╭─ Data below
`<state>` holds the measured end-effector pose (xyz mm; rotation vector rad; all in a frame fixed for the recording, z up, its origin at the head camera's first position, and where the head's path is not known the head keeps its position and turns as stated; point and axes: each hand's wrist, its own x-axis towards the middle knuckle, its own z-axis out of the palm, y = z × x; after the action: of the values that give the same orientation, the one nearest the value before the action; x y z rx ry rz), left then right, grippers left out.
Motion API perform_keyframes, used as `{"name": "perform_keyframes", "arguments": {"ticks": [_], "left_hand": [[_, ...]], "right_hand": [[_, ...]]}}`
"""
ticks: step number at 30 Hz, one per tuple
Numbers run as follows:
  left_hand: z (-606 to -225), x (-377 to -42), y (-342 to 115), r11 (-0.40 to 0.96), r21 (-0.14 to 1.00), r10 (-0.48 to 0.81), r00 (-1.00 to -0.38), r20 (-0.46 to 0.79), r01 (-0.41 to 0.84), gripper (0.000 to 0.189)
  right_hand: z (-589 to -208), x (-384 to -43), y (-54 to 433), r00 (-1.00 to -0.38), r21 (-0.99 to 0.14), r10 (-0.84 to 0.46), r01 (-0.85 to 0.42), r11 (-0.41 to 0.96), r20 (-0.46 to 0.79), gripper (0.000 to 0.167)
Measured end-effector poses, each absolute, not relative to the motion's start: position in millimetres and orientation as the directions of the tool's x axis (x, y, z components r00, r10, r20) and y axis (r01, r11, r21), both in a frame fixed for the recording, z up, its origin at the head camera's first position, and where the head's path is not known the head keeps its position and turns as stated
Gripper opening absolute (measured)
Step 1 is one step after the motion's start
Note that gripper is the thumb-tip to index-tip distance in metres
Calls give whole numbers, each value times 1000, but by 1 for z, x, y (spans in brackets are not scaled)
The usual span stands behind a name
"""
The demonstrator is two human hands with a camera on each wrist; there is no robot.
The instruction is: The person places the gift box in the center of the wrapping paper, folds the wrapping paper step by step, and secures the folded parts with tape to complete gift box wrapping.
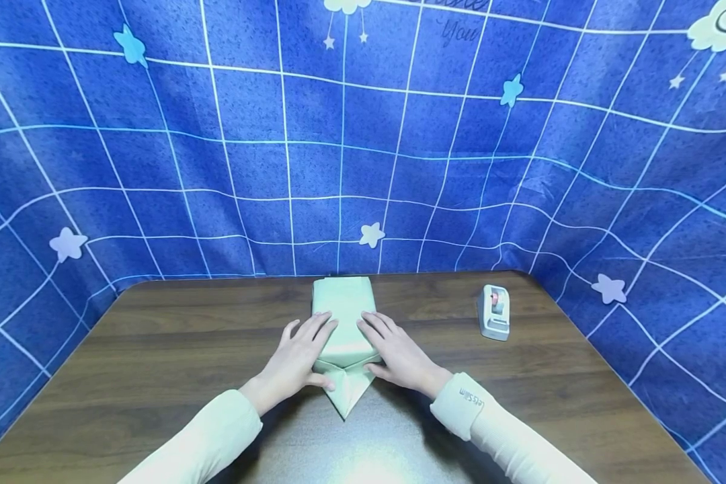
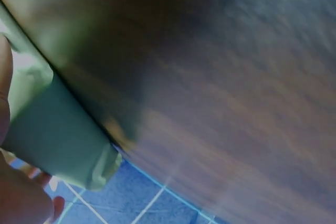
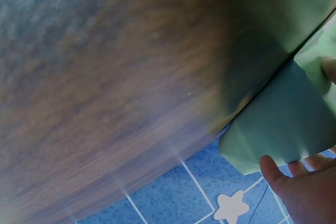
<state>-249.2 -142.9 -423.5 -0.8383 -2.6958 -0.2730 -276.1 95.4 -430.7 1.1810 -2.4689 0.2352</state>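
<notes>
Green paper-wrapped package (image 1: 346, 336) on the tabletop (image 1: 187, 349), at its far middle, with a hand on each side.
The left hand (image 1: 293, 359) and right hand (image 1: 402, 353) rest on it with fingers extended and loosely spread, clenched on nothing; the left thumb touches the pointed flap (image 1: 346, 390) that juts from the near end, the right thumb lies at that end's right corner. Fingers cover parts of both long edges, and the underside is out of sight. The wrist views crop the package at the frame edge, show only part of each hand and blur the wood. A white tape dispenser (image 1: 494, 312) stands well apart to the right, its small reddish insert hard to make out. Behind, lettering on the blue curtain (image 1: 248, 168) is cut off at the top.
</notes>
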Motion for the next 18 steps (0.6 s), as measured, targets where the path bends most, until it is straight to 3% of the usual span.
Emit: {"name": "perform_keyframes", "arguments": {"ticks": [12, 18], "left_hand": [[-427, -247, -127, 866, 138, 404, -834, 376, 481, 99], [-430, -247, -124, 885, 108, 381, -838, 391, 453, 95]], "right_hand": [[-432, -276, 95, -573, 15, -711, -774, 633, 408, 78], [-432, -275, 95, -568, 19, -712, -776, 631, 413, 78]]}}
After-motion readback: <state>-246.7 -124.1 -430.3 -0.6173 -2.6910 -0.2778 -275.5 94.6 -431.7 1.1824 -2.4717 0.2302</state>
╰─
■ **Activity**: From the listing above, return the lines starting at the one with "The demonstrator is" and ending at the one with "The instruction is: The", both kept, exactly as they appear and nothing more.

■ **Output of the task**:
The demonstrator is two human hands with a camera on each wrist; there is no robot.
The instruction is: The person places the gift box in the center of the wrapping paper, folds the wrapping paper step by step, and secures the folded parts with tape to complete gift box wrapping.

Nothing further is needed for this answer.